Friedrich Karl Biedermann (1812 – 1901) wurde 1812 in Leipzig geboren. Nachdem er das Studium der Philologie und Staatswissenschaften abgeschlossen hatte, erhielt er 1838 eine Professur an der Universität Leipzig. Darüber hinaus war Biedermann politisch interessiert und als Publizist tätig. So sprach er sich in der Allgemeinen Zeitung offen für eine konstitutionelle Monarchie unter preußischer Führung aus. Auch war Biedermann 1848 an der Gründung des Deutschen Vereins und zahlreicher liberaler Zeitschriften beteiligt.

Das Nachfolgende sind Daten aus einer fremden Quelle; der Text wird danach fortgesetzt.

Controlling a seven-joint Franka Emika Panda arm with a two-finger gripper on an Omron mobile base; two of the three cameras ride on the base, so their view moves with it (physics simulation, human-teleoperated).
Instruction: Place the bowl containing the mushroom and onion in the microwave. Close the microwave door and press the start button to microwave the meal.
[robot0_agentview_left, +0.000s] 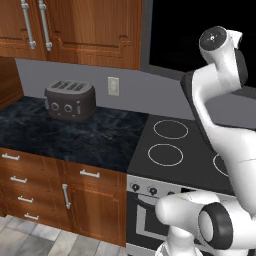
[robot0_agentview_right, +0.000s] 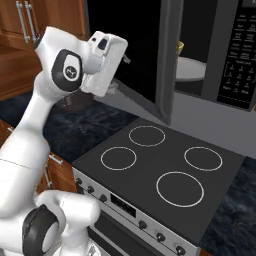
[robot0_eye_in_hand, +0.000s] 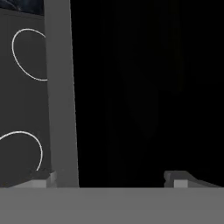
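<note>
The microwave (robot0_agentview_right: 235, 55) hangs above the stove with its door (robot0_agentview_right: 167, 65) swung wide open to the left. Inside, part of the cream bowl (robot0_agentview_right: 178, 47) peeks out past the door's edge, standing on the white turntable plate (robot0_agentview_right: 195, 70). The meal is hidden from here. My gripper (robot0_eye_in_hand: 111, 179) is open and empty, close up against the door's outer face. In the hand view the door's grey edge (robot0_eye_in_hand: 59, 96) runs upright beside its dark window (robot0_eye_in_hand: 144, 87). The white hand (robot0_agentview_right: 106, 62) sits left of the door panel. In the left base view the door (robot0_agentview_left: 185, 30) shows behind my arm.
The black stove (robot0_agentview_right: 165, 165) with white ring burners lies directly below the microwave. A dark toaster (robot0_agentview_left: 70, 100) stands on the marbled counter (robot0_agentview_left: 75, 135) to the left. Wooden cabinets (robot0_agentview_left: 90, 30) hang above that counter. The keypad strip (robot0_agentview_right: 242, 45) is at the microwave's right.
</note>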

Nach Biedermann sollte die Revolution konstitutioneller Natur sein und nicht politischer oder sozialer. Hieran ist der Unterschied zu seinem Zeitgenossen Robert Blum klar erkennbar – dennoch bildeten sie gemeinsam die Spitze der revolutionären Opposition. 1848 verfasste Biedermann die Leipziger Märzadresse, in welcher er den Rücktritt der sächsischen Regierung sowie die Anerkennung der Reichsverfassung forderte.

Bei der Frankfurter Nationalversammlung war Biedermann als Abgeordneter vertreten, hierbei befürwortete er die kleindeutsche Lösung. Am 14. Mai 1849 wurde er zum ersten Vizepräsidenten des Parlaments gewählt.